* **Your task**:
Take the listing from its first line through the line that contains "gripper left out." and please retype those lines exactly, leaving out the pictures.

* **Data below**:
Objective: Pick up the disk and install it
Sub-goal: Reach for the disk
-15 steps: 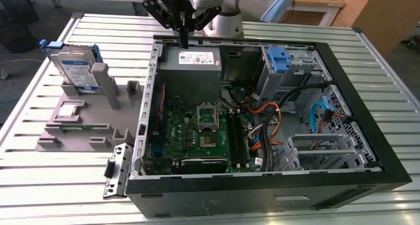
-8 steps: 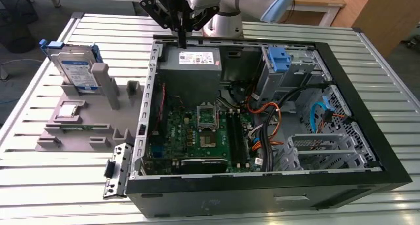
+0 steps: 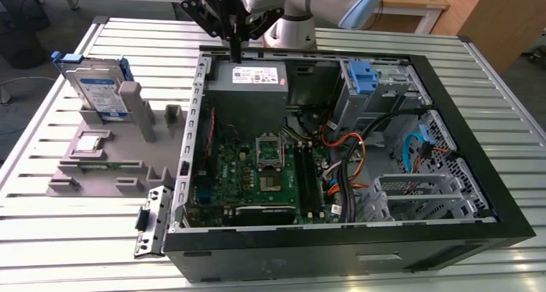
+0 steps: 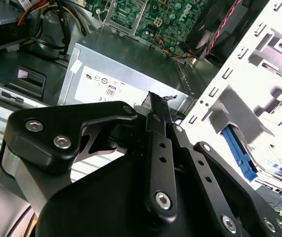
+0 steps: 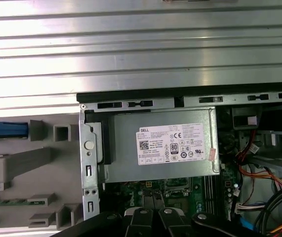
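The disk (image 3: 96, 91) stands upright in a grey fixture (image 3: 111, 167) on the exterior view's left, outside the computer case. It is a silver drive with a white-and-blue label in a blue carrier. The first wrist view shows the blue edge of the disk (image 5: 2, 130). In the second wrist view the disk (image 4: 259, 165) shows past the case wall. My gripper (image 3: 235, 52) hangs over the rear of the case, its tips just above the grey power supply (image 3: 247, 78). The black fingers (image 4: 156, 111) are pressed together with nothing between them. The disk is well apart from the gripper.
The open computer case (image 3: 341, 247) lies on a slatted metal table (image 3: 51, 234), with the motherboard (image 3: 265, 170) and cables (image 3: 358, 145) exposed. A blue bracket (image 3: 362, 75) sits in the drive bay at the exterior view's upper right. A metal cage (image 3: 418, 193) sits lower right.
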`<state>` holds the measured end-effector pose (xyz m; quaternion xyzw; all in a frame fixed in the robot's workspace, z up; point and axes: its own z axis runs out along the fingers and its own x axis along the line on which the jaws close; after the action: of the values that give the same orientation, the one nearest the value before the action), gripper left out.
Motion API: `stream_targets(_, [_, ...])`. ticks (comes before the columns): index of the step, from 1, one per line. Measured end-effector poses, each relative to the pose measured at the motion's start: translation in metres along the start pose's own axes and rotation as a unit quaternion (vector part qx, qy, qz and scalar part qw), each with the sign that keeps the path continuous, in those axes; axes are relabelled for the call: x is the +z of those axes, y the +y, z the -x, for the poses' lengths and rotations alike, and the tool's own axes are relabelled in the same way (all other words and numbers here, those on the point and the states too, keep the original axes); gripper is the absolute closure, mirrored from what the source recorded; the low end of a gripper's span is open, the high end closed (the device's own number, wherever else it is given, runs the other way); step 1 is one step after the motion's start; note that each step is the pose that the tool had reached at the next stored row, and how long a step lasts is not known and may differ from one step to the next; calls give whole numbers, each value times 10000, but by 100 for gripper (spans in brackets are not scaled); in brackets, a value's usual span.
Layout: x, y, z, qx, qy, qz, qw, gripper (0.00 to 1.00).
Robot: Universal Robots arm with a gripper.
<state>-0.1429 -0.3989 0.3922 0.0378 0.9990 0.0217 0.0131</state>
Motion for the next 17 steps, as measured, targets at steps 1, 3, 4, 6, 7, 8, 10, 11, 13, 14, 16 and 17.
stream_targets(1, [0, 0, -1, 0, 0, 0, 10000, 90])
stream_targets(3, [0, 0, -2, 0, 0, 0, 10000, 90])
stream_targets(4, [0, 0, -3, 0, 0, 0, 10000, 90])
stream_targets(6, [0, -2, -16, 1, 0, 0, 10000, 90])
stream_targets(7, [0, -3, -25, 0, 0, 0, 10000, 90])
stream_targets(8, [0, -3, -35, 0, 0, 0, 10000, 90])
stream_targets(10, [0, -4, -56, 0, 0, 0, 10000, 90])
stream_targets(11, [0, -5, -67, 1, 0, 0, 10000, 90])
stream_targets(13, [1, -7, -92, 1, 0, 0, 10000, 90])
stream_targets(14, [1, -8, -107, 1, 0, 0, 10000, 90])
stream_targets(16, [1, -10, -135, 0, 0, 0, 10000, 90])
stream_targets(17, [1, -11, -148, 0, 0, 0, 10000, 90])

* **Exercise solution**:
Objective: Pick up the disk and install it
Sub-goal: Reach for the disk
-15 steps: 
-8 steps: 
+0 steps: 
+0 steps: 
+0 steps: 
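The disk (image 3: 96, 91) stands upright in a grey fixture (image 3: 111, 167) on the exterior view's left, outside the computer case. It is a silver drive with a white-and-blue label in a blue carrier. The first wrist view shows the blue edge of the disk (image 5: 2, 130). In the second wrist view the disk (image 4: 259, 165) shows past the case wall. My gripper (image 3: 235, 52) hangs over the rear of the case, its tips just above the grey power supply (image 3: 247, 78). The black fingers (image 4: 156, 111) are pressed together with nothing between them. The disk is well apart from the gripper.
The open computer case (image 3: 341, 247) lies on a slatted metal table (image 3: 51, 234), with the motherboard (image 3: 265, 170) and cables (image 3: 358, 145) exposed. A blue bracket (image 3: 362, 75) sits in the drive bay at the exterior view's upper right. A metal cage (image 3: 418, 193) sits lower right.
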`<state>` holds the measured end-effector pose (xyz m; quaternion xyzw; all in a frame fixed in the robot's workspace, z up; point and axes: its own z axis runs out along the fingers and its own x axis along the line on which the jaws close; after the action: of the values that give the same orientation, the one nearest the value before the action), gripper left out.

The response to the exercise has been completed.